Problem statement. Retype nothing except the lines below from the one with "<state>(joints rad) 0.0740" through the one with "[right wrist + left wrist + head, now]", exactly, with images left out.

Input data.
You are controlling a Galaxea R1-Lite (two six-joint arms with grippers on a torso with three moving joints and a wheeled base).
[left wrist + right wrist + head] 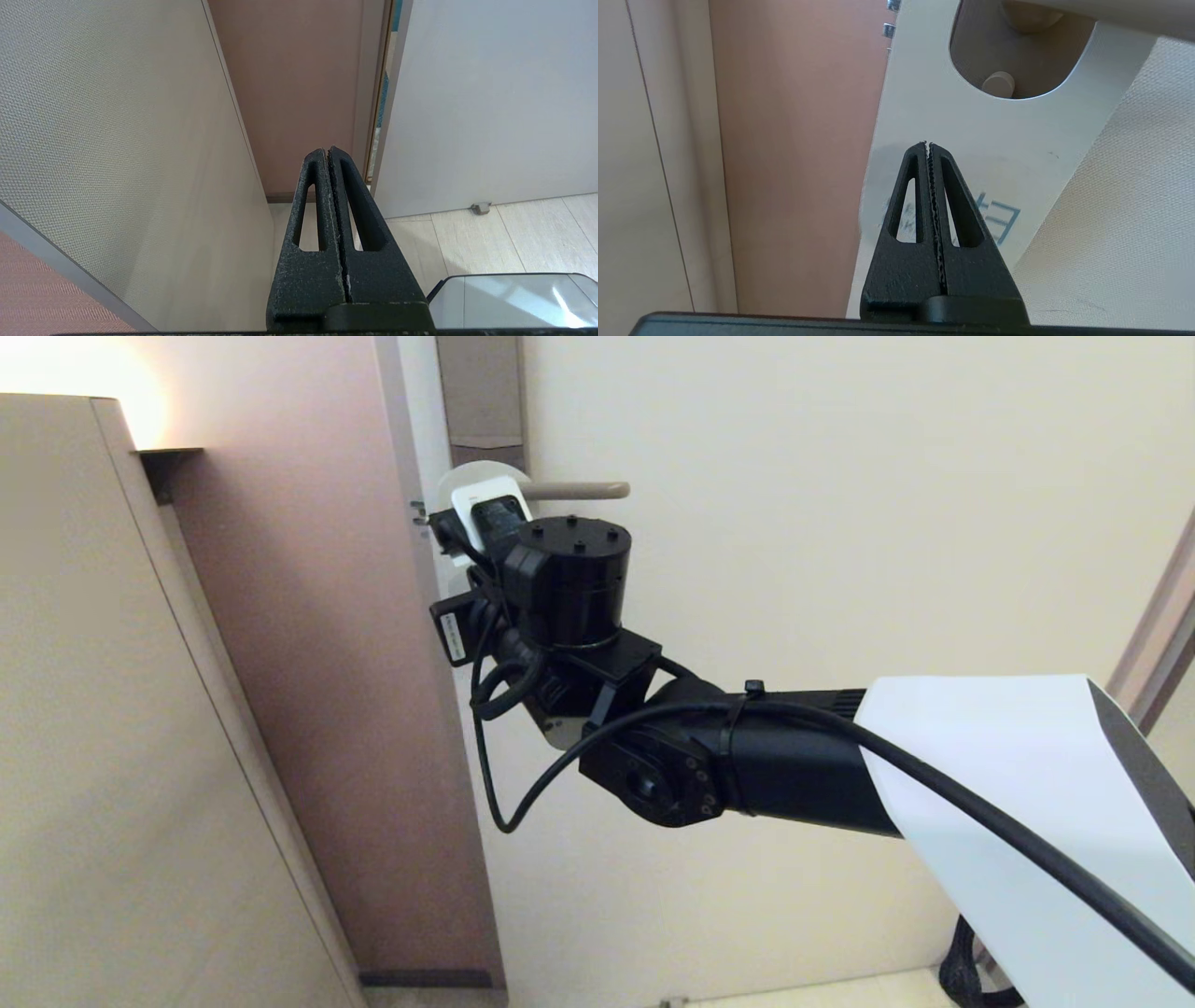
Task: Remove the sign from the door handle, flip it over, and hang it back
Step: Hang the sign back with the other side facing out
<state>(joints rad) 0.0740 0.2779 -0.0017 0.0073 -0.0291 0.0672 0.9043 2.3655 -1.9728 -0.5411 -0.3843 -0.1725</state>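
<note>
The sign (971, 130) hangs on the door handle (1029, 14) by its oval hole, white face with blue text toward me. In the head view only its rounded white top (459, 478) shows beside the beige lever (579, 490); my right wrist covers what hangs lower. My right gripper (927, 144) is shut with nothing between its fingers. Its tips stand close before the white face, just below the hole; I cannot tell whether they touch it. My left gripper (328, 150) is shut and empty, held low and pointing toward the floor.
A beige cabinet side (112, 709) stands on the left, with a brown wall panel (327, 663) between it and the pale door (840, 523). A small door stop (480, 208) sits on the floor at the door's foot.
</note>
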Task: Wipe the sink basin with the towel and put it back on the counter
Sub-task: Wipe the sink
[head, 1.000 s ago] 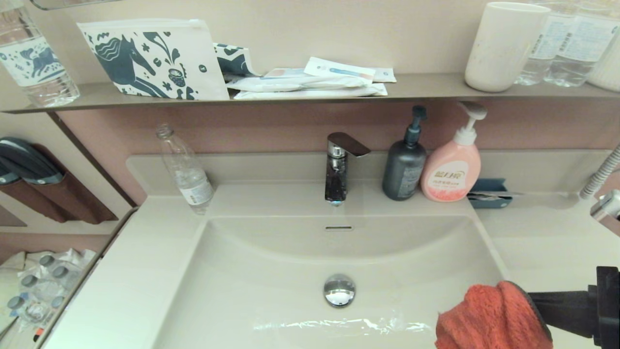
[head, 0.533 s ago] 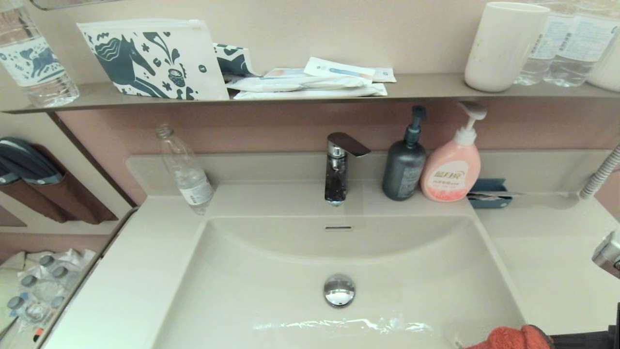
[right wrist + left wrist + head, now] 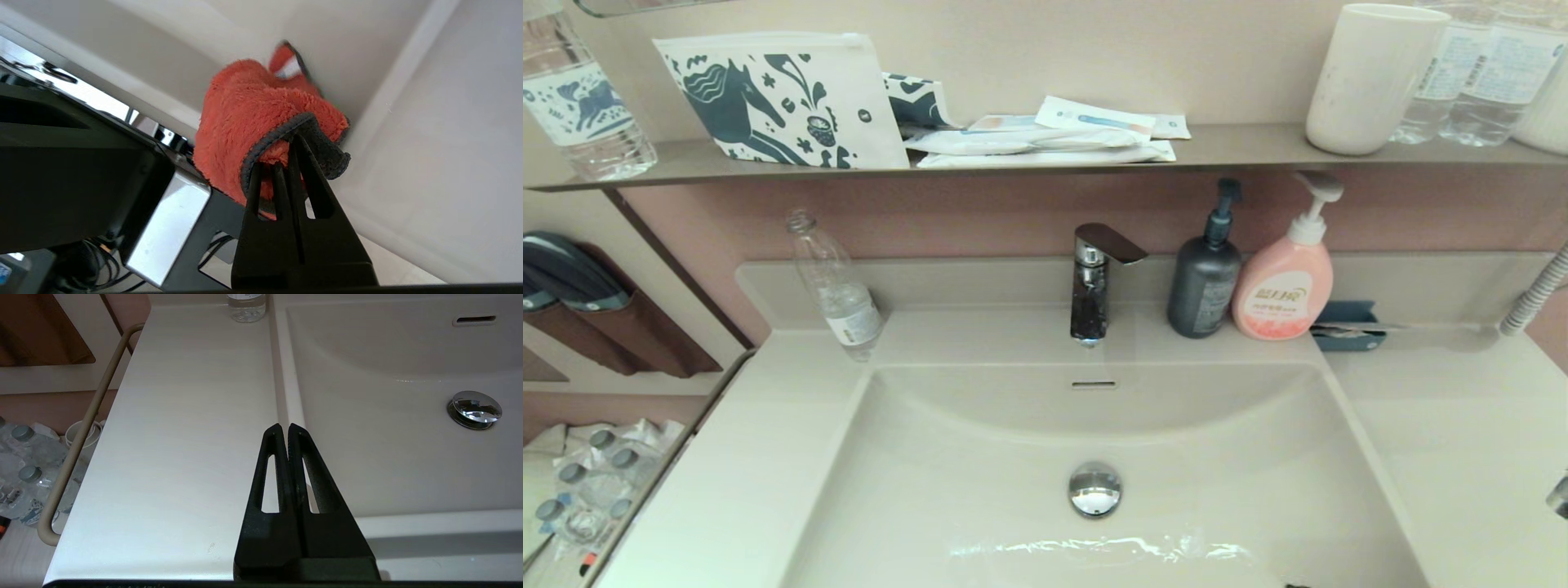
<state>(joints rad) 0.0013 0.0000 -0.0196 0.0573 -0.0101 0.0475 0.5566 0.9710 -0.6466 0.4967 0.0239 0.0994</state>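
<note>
The right hand (image 3: 291, 151) pinches the towel (image 3: 253, 122) by its dark grey edge, so the orange cloth hangs bunched beyond the fingertips in the middle of the right wrist picture, close to a pale sloping surface; whether they touch cannot be told. Neither shows in the head picture, where the sink basin (image 3: 980, 457) fills the lower centre with a wet streak below the drain plug (image 3: 1094, 488). The left hand (image 3: 288, 430), fingers pressed together on nothing, hangs over the seam between tabletop (image 3: 188, 416) and basin, seemingly parked.
</note>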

Your response.
<state>(joints rad) 0.0740 0.2779 -0.0017 0.0073 -0.0291 0.0672 0.9043 2.3655 -1.9728 -0.5411 -0.3843 -0.1725</state>
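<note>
The sign (971, 130) hangs on the door handle (1029, 14) by its oval hole, white face with blue text toward me. In the head view only its rounded white top (459, 478) shows beside the beige lever (579, 490); my right wrist covers what hangs lower. My right gripper (927, 144) is shut with nothing between its fingers. Its tips stand close before the white face, just below the hole; I cannot tell whether they touch it. My left gripper (328, 150) is shut and empty, held low and pointing toward the floor.
A beige cabinet side (112, 709) stands on the left, with a brown wall panel (327, 663) between it and the pale door (840, 523). A small door stop (480, 208) sits on the floor at the door's foot.
</note>
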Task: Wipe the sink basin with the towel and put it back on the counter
Sub-task: Wipe the sink
[head, 1.000 s ago] 
[head, 0.533 s ago] 
[right wrist + left wrist + head, now] 

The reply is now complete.